### WHAT YOU WILL DO
Take the material below and reproduce, word for word, only the lines from the line with "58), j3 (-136" through the line with "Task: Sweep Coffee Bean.".

### INPUT FOR THIS TASK
◆ ◆ ◆

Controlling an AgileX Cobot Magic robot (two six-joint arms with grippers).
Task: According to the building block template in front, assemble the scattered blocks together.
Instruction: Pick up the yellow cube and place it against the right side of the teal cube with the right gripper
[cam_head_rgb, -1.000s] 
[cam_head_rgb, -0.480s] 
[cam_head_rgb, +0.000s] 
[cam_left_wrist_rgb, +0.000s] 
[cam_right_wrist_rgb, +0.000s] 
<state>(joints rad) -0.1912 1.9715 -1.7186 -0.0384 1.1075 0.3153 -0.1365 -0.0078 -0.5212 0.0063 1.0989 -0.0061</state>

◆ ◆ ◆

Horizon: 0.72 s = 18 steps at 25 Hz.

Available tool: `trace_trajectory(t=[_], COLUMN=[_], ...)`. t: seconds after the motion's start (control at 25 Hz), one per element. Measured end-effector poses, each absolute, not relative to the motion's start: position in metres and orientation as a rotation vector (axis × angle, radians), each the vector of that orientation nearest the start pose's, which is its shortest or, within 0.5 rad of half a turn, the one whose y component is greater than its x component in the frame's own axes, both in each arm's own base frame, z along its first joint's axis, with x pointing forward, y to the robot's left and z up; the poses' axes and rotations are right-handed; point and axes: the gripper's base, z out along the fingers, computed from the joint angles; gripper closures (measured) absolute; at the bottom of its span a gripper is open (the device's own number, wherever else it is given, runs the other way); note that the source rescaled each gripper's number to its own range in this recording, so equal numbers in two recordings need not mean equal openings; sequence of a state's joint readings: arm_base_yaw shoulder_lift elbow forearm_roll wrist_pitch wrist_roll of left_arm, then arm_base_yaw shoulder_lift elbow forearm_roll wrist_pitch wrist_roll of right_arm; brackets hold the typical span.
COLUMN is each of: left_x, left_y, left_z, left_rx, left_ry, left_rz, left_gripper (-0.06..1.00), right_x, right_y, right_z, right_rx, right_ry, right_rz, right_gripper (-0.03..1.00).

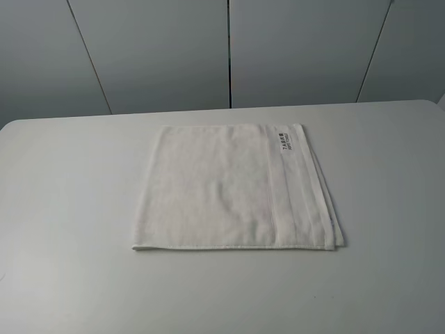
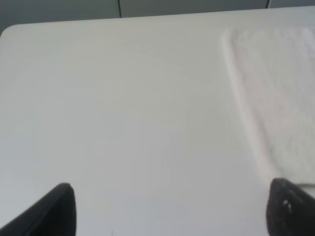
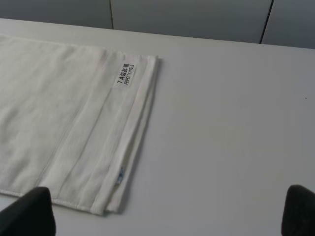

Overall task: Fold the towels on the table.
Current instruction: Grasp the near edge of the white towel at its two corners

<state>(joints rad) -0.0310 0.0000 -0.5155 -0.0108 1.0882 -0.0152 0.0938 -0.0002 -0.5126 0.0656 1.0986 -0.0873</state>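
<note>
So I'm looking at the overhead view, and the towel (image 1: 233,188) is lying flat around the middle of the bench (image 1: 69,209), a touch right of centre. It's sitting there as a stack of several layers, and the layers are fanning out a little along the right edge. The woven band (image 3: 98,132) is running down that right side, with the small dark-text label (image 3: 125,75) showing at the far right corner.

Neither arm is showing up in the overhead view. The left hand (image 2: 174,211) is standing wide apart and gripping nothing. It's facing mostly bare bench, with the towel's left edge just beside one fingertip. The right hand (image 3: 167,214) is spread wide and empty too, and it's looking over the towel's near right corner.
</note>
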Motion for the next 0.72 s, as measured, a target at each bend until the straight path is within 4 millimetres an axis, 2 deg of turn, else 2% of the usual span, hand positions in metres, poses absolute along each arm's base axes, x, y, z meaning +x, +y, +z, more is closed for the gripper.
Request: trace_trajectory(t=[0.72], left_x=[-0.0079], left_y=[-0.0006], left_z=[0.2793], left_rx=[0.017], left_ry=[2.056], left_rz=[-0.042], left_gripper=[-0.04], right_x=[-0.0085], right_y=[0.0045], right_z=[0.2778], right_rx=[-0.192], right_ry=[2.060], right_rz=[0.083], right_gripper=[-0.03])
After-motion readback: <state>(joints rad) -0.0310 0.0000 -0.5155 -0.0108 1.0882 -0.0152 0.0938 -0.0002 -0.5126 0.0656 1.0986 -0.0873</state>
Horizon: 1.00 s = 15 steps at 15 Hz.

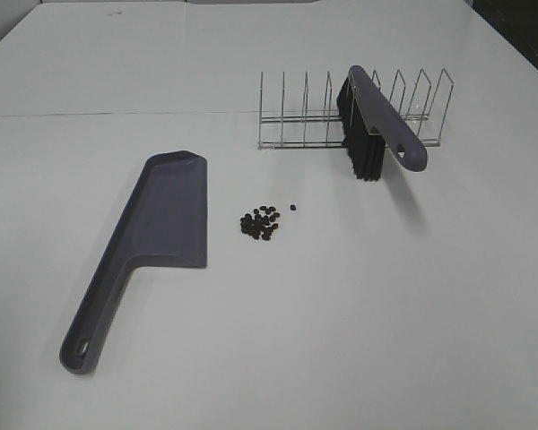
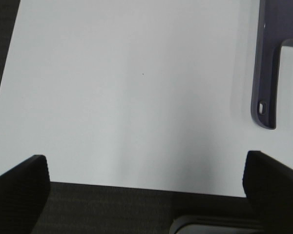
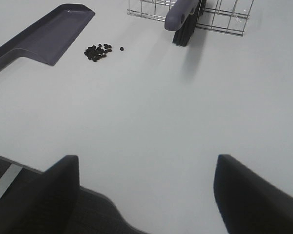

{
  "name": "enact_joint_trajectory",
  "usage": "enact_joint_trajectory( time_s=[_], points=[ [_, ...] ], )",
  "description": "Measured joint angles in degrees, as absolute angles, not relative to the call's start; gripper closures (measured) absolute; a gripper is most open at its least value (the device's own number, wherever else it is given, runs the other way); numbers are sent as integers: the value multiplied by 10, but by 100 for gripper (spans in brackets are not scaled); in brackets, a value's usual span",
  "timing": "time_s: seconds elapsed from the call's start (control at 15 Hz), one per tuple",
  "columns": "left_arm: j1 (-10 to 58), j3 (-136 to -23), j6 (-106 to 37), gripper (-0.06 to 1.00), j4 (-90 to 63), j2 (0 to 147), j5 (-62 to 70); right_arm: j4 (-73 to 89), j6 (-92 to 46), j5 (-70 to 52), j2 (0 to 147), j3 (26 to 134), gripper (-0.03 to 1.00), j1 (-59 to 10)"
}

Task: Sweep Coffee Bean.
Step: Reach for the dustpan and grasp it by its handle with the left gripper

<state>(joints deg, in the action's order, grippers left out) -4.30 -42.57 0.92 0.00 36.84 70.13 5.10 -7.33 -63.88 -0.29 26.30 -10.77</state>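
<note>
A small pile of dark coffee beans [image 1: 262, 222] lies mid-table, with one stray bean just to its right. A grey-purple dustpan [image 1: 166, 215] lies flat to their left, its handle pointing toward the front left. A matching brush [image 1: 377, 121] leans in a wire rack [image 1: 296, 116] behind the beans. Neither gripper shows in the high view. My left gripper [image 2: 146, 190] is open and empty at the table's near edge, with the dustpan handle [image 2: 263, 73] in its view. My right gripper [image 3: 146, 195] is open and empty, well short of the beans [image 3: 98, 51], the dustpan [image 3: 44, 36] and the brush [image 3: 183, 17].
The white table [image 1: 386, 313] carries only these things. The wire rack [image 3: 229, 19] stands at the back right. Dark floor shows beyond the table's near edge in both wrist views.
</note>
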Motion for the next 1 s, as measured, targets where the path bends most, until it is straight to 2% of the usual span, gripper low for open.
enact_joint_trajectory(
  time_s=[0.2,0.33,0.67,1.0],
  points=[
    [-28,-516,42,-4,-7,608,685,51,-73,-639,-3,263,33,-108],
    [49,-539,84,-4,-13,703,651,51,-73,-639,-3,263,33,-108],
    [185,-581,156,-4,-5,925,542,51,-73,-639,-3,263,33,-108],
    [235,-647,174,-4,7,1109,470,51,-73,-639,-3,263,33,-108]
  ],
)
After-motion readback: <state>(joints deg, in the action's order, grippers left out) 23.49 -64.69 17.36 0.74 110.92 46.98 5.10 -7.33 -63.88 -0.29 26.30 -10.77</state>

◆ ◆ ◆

### OUTPUT FOR THIS EXERCISE
  "columns": "left_arm: j1 (-10 to 58), j3 (-136 to -23), j6 (-106 to 37), gripper (-0.06 to 1.00), j4 (-90 to 63), j2 (0 to 147), j5 (-62 to 70); right_arm: j4 (-73 to 89), j6 (-92 to 46), j5 (-70 to 52), j2 (0 to 147), j3 (26 to 134), gripper (-0.03 to 1.00), j1 (-59 to 10)"
}

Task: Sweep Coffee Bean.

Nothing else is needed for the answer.